Treatments for Non-24 Hour Sleep Wake Disorder (N24HSWD) are aimed at resynchronizing the patient's internal body clock to the 24-hour day-night cycle. While appropriately timed light exposure that resets the phase (i.e., timing) of the internal body clock to the 24-hour day-night cycle is important to most people and other mammals, light exposure is only effective in the sighted. Dietary melatonin is a commonly used treatment for N24HSWS, although no large-scale clinical trials of melatonin therapy for N24HSWS have been conducted to date.
Appropriately timed light exposure is important to non-blind humans and other mammals because it acts as the major environmental cue that resets the phase (i.e. timing) of the internal body clock to the 24-hour light-dark cycle Most sighted patients with N24HSWS have a circadian rhythm period longer than 24 hours that creates a daily delay in their phase. Thus, they need to reset their rhythms with an appropriate phase advance. Under normal circumstances, morning light will cause a phase advance of the clock, and evening light will cause a phase delay. The ‘cross-over’ point, where delay responses switch to advance responses on this Phase Response Curve (PRC), occurs around the time of the core body temperature minimum, which is usually 2 to 3 hours before habitual wakeup time (typically about 5-6 am). For phase advance resetting to treat N24HSWS properly, therefore, light exposure must occur after core body temperature reaches its minimum. In practice, if an individual maintains a fixed, stable light therapy time, the circadian clock should eventually reach the correct phase. Continued maintenance of a stable and regular schedule is required for continued therapeutic benefit.
Melatonin is a possible treatment for both blind and sighted individuals with N24HSWD. Melatonin is a hormone, produced by the pineal gland, and is the biochemical signal of darkness. Melatonin has a nighttime peak both in species that are active during the day and species active at night. It can be synthesized artificially and, as with light, melatonin treatment can shift the circadian clock earlier (an advance) or later (a delay) depending on the timing of administration. For those with a normal sleep-wake cycle, melatonin administration from ~1pm to 1am will cause an advance, with dosing at ~7 pm producing the maximum advance, prior to the natural melatonin rise.

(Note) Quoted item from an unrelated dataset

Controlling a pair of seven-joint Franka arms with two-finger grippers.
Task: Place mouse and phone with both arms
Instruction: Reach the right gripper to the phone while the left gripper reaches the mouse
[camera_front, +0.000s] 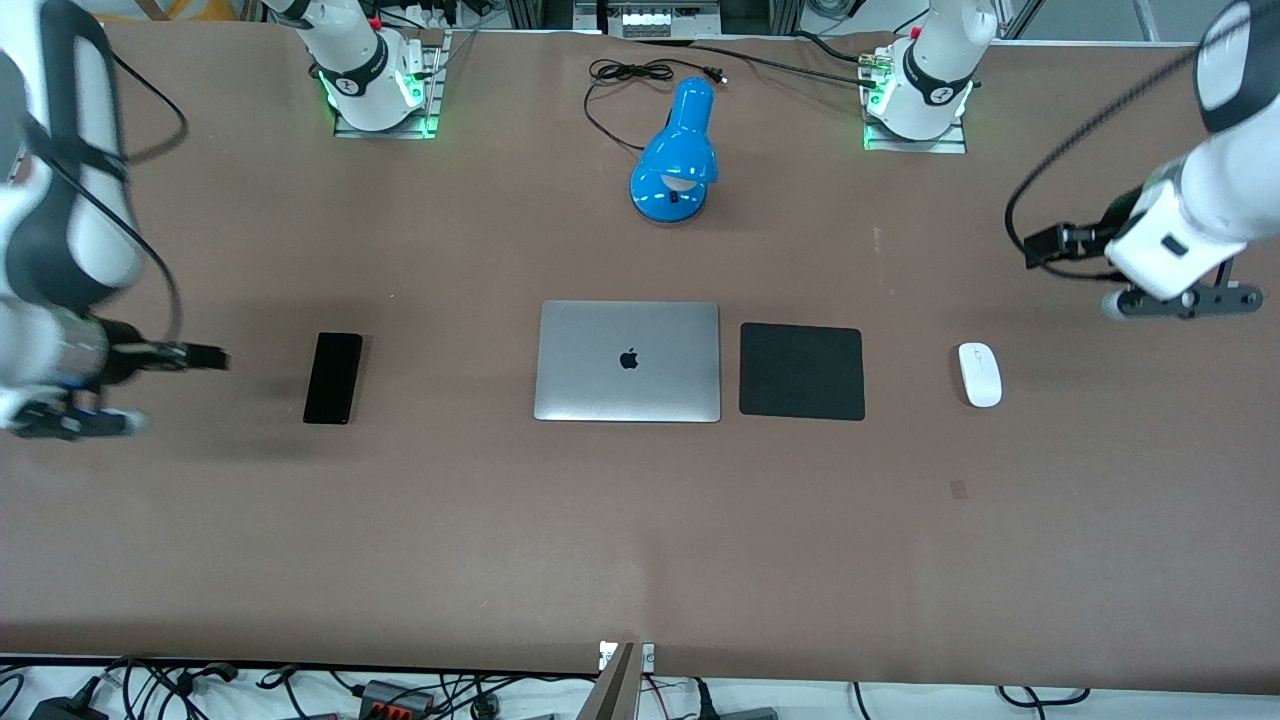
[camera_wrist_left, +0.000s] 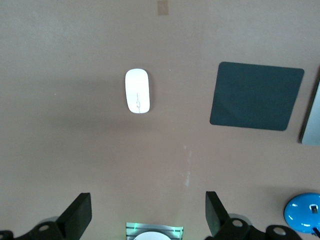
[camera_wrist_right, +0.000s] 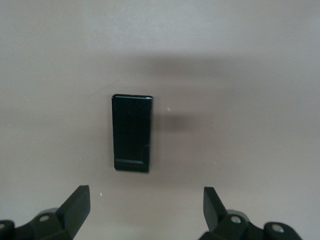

Assessing the patient's circadian phase prior to treatment is important to ensure appropriate timing of melatonin and successful results. The most important point to make about melatonin treatments is that it should be given on a strict 24-hour cycle; that is, at a fixed time each night.

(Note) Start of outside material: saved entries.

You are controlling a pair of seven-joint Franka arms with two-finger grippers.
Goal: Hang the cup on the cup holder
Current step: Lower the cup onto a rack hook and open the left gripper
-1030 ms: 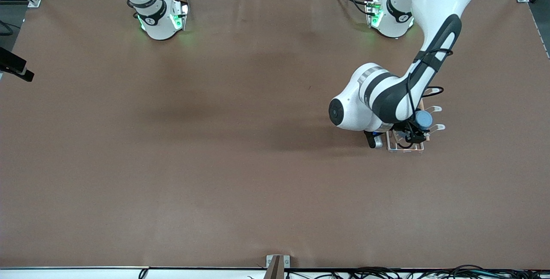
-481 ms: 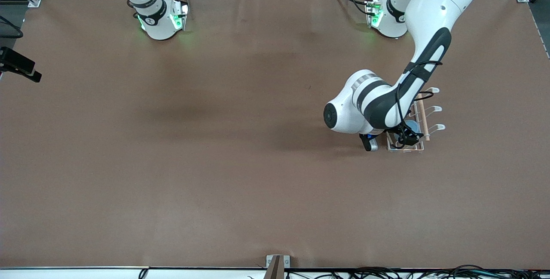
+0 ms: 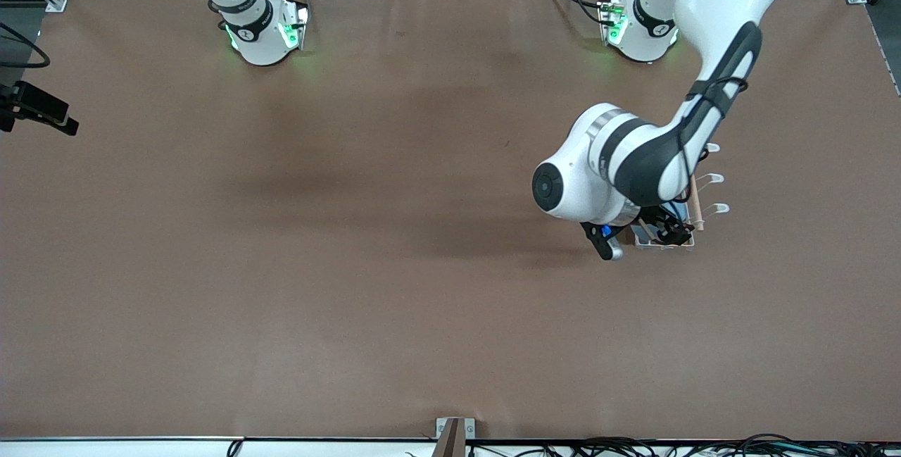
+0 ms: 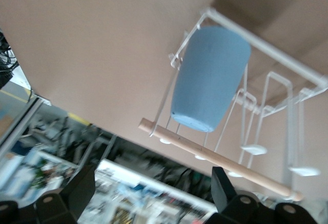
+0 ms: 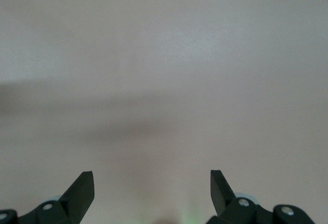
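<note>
Brown table (image 3: 352, 267): front view hides most of the cup holder (image 3: 697, 193) under the left arm. Left wrist view shows cup (image 4: 210, 78) hung on its prongs, left gripper (image 4: 154, 188) spread wide, empty. Right gripper (image 5: 152, 190) waits, wide open, holding nothing

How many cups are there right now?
1. The cup sits upside down on a prong of the rack, at the left arm's end of the table. That arm covers much of the rack, so others may be hidden.
</note>
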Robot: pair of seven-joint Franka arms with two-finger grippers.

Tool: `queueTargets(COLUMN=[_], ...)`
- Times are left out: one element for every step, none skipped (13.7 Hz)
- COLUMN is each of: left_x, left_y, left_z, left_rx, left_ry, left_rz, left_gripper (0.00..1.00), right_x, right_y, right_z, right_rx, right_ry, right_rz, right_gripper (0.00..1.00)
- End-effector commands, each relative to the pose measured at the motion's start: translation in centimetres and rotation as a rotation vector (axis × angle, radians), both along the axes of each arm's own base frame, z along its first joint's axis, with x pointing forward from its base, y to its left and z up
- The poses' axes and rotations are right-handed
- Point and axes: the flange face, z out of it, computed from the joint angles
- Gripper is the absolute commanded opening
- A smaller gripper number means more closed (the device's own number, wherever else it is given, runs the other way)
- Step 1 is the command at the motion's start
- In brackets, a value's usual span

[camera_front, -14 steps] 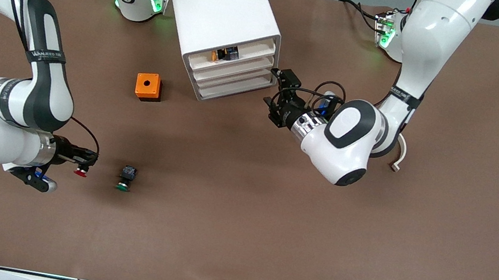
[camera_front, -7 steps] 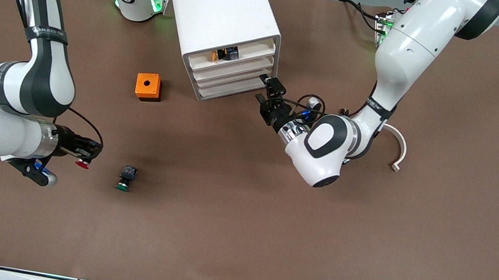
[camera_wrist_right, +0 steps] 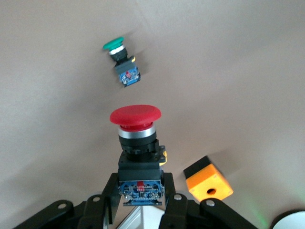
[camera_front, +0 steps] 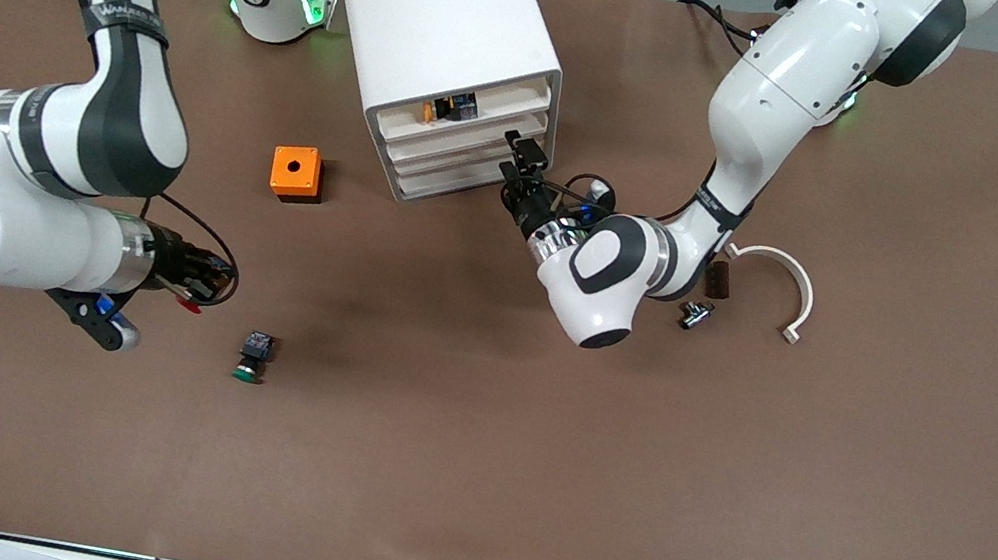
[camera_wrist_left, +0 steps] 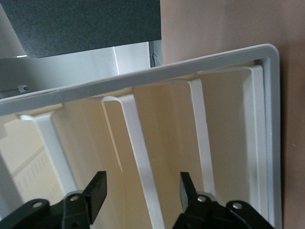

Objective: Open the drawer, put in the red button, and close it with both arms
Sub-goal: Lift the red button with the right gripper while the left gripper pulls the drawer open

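The red button [camera_wrist_right: 136,117], red cap on a black-and-blue body, is held in my shut right gripper [camera_wrist_right: 140,188]. In the front view that gripper [camera_front: 217,280] holds the red button [camera_front: 191,306] in the air over the table near the green-capped switch. The white drawer cabinet [camera_front: 446,18] stands at the back middle. My left gripper [camera_front: 517,161] is open right at the cabinet's lower drawer fronts, at the corner toward the left arm's end. In the left wrist view its fingers [camera_wrist_left: 97,191] straddle a white drawer lip [camera_wrist_left: 143,152], with the left gripper [camera_wrist_left: 142,191] empty.
A green-capped switch [camera_front: 251,358] lies on the table and shows in the right wrist view [camera_wrist_right: 121,59]. An orange box with a round hole [camera_front: 296,173] sits beside the cabinet. A white curved piece [camera_front: 778,276] and small parts [camera_front: 694,315] lie beside the left arm.
My right gripper has lifted the red button and carried it toward the cabinet. My left gripper has closed in on the drawer fronts, and its arm has uncovered the small parts.
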Motion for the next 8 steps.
queueTargets(left_x=[-0.5,-1.5,-2.3,-2.4,-2.5,-2.4,-2.5,-2.2], left_y=[-1.2,-1.9,-2.6,-2.7,-2.7,-2.7,-2.7,-2.4], left_z=[-0.5,-1.0,-1.2,-1.2,-1.3,-1.1,-1.2,-1.1], left_rx=[0.003,0.01,0.012,0.014,0.017,0.016,0.015,0.009], left_ry=[0.036,0.042,0.041,0.041,0.042,0.039,0.036,0.025], left_rz=[0.013,-0.006,-0.023,-0.027,-0.029,-0.029,-0.033,-0.032], left_gripper=[0.59,0.58,0.55,0.44,0.33,0.27,0.19,0.07], right_x=[-1.4,-1.8,-2.0,-2.5,-2.9,-3.3,-3.7,-3.9], right_y=[2.2,3.2,4.0,5.5,6.5,7.5,8.7,9.2], right_z=[2.1,2.7,2.9,3.1,3.5,3.8,4.0,4.1], right_rx=[0.009,0.006,-0.003,-0.011,-0.02,-0.027,-0.029,-0.032], right_ry=[0.021,0.023,0.026,0.029,0.026,0.028,0.034,0.038], right_rz=[-0.081,-0.104,-0.121,-0.134,-0.152,-0.172,-0.194,-0.214], right_gripper=[0.0,0.0,0.0,0.0,0.0,0.0,0.0,0.0])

Studies on the blind suggest that 0.5 mg/day is an effective dose, and research studies do suggest that it is a relatively safe drug in most patients. Since melatonin supplements sold over the counter are not rigorously tested for purity or quality, care should be taken to ensure melatonin is from a reliable source and of pharmaceutical grade. With melatonin therapy, a correct diagnosis, the initial and maintenance doses, and timing of administration must be determined while under the care of a sleep specialist.
Will I be fully cured of my Non-24 Hour Sleep Wake Disorder?
Unfortunately, there is no permanent cure for N24HSWD. There are a number of clinical research trials being conducted to investigate the safety and efficacy of new treatments, however. The drug tasimelteon, a melatonin agonist, is currently under clinical trials to assess its ability to reset non-24-hour rhythms in totally blind patients with N24HSWS.